Lorsqu’un médecin en formation s’est mis en arrêt maladie pour son service du week-end après avoir effectué un examen de médecine interne aux urgences, la médecin de service responsable a dû le remplacer au pied levé. Mécontente que son escapade du week-end soit tombée à l’eau, elle a publié deux jours plus tard un message détaillé dans le groupe. Elle y a non seulement exprimé sa colère, mais a également communiqué les résultats d’analyses et les diagnostics de son collègue, notamment une stéatose hépatique associée à l’obésité, tout en se demandant avec suffisance s’il s’agissait réellement d’une maladie.
Le collègue concerné a exigé que l’on cesse toute nouvelle transmission de données et a réclamé des dommages-intérêts. À l’automne 2025, il a démissionné. Cet incident aurait été l’une des causes de sa décision.
La décision du tribunal du travail de Siegburg
Le tribunal a fait droit à la majeure partie de la demande. Il a été interdit à la médecin de service de transmettre à l’avenir des données médicales du demandeur sans son consentement. De plus, elle doit verser 1 000 euros de dommages-intérêts pour préjudice moral, alors que 2 000 euros avaient été réclamés. Elle supporte 78 % des frais de justice, le plaignant 22 %. Le tribunal a fixé la valeur du litige à 4 500 euros.
Sur le plan juridique, la demande de cessation se fonde par analogie sur l’article 1004, paragraphe 1, du Code civil allemand (BGB), en liaison avec l’article 823, paragraphe 2, du BGB et le RGPD en tant que loi de protection, tandis que la demande de paiement se fonde sur l’article 82, paragraphe 1, du RGPD.
Les groupes WhatsApp, la protection des données et la question de l’usage privé
La question centrale était de savoir si le RGPD s’appliquait réellement à ce groupe de discussion.

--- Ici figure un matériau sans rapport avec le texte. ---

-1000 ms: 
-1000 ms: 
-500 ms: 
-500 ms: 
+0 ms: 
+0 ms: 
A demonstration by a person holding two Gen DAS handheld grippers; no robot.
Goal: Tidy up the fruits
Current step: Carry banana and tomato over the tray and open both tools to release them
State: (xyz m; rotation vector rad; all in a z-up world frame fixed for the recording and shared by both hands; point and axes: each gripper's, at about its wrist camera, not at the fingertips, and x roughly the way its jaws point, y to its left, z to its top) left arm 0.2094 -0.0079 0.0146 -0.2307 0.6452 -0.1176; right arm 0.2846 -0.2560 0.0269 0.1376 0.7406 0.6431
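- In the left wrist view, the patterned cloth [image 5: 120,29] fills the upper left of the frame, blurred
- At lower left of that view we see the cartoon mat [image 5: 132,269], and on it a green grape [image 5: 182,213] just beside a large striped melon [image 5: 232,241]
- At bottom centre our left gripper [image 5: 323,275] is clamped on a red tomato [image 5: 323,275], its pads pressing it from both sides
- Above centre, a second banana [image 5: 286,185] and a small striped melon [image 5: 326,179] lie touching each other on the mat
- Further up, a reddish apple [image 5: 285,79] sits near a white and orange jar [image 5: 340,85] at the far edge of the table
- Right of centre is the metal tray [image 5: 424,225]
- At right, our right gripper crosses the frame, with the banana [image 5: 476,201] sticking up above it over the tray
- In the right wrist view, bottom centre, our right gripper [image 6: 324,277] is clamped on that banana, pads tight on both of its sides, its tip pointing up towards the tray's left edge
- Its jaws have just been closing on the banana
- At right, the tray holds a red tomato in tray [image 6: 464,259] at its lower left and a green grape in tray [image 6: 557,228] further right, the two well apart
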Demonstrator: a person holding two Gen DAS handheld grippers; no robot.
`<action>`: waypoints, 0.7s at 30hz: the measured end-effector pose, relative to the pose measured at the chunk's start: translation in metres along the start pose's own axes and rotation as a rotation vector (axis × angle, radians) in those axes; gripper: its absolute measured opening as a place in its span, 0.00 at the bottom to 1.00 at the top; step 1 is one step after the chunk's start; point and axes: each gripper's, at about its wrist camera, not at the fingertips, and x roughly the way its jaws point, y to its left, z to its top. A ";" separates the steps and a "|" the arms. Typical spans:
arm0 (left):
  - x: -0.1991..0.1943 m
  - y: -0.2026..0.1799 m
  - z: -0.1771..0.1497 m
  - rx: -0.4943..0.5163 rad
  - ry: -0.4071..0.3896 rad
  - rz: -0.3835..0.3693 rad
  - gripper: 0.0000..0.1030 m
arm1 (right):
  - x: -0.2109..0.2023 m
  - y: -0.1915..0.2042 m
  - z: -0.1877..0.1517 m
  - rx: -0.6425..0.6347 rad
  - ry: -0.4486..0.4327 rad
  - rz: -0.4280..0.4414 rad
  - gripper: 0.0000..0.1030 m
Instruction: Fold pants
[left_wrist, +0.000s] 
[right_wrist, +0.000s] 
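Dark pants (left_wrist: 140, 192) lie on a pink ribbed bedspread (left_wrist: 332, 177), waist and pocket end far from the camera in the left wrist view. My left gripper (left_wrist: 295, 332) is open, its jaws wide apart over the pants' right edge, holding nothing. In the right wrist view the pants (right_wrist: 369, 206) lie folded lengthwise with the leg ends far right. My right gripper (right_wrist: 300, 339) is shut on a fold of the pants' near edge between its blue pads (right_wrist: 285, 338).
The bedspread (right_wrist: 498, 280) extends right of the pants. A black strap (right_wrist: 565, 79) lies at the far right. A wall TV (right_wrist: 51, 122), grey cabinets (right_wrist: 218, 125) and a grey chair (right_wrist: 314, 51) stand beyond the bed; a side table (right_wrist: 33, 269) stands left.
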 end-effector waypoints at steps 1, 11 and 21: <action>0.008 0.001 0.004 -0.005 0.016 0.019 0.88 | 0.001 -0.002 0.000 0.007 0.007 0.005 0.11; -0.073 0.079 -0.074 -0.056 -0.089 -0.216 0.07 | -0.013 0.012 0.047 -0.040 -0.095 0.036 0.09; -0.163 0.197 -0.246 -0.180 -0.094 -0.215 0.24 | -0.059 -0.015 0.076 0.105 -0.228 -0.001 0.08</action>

La défenderesse avait fait valoir qu’il s’agissait d’un groupe purement privé, utilisé à des fins professionnelles uniquement par souci de simplicité, et qu’il s’agissait donc d’une activité personnelle bénéficiant d’une dérogation en vertu de l’article 2, paragraphe 2, point c), du RGPD. L’exception relative à l’activité domestique, le RGPD et le lien avec l’activité professionnelle sont ici directement liés. Cette exception ne s’applique qu’aux traitements destinés exclusivement à des fins personnelles ou familiales.
Le tribunal n’a pas suivi cet argument. Le nom et la composition même du groupe, au sein duquel n’étaient représentés que des collègues d’un même service, plaidaient déjà en faveur d’un lien professionnel. De plus, étant donné que, selon les propres déclarations de la défenderesse, au moins 30 % des contenus étaient de nature professionnelle et que le message en question avait lui-même un contexte clairement professionnel, l’exception sectorielle n’était pas applicable. Les traitements mixtes à des fins privées et professionnelles ne bénéficient d’aucun privilège.
Conséquence pratique : un groupe de discussion ne devient pas pour autant un espace privé du simple fait qu’il a été créé à titre privé ou qu’il contient majoritairement des contenus privés. Ce qui est déterminant, c’est de savoir s’il sert effectivement à l’organisation de l’entreprise. C’est précisément le cas, en règle générale, des groupes consacrés aux tableaux de service, aux remplacements et aux arrêts de travail ; le règlement général sur la protection des données s’applique donc.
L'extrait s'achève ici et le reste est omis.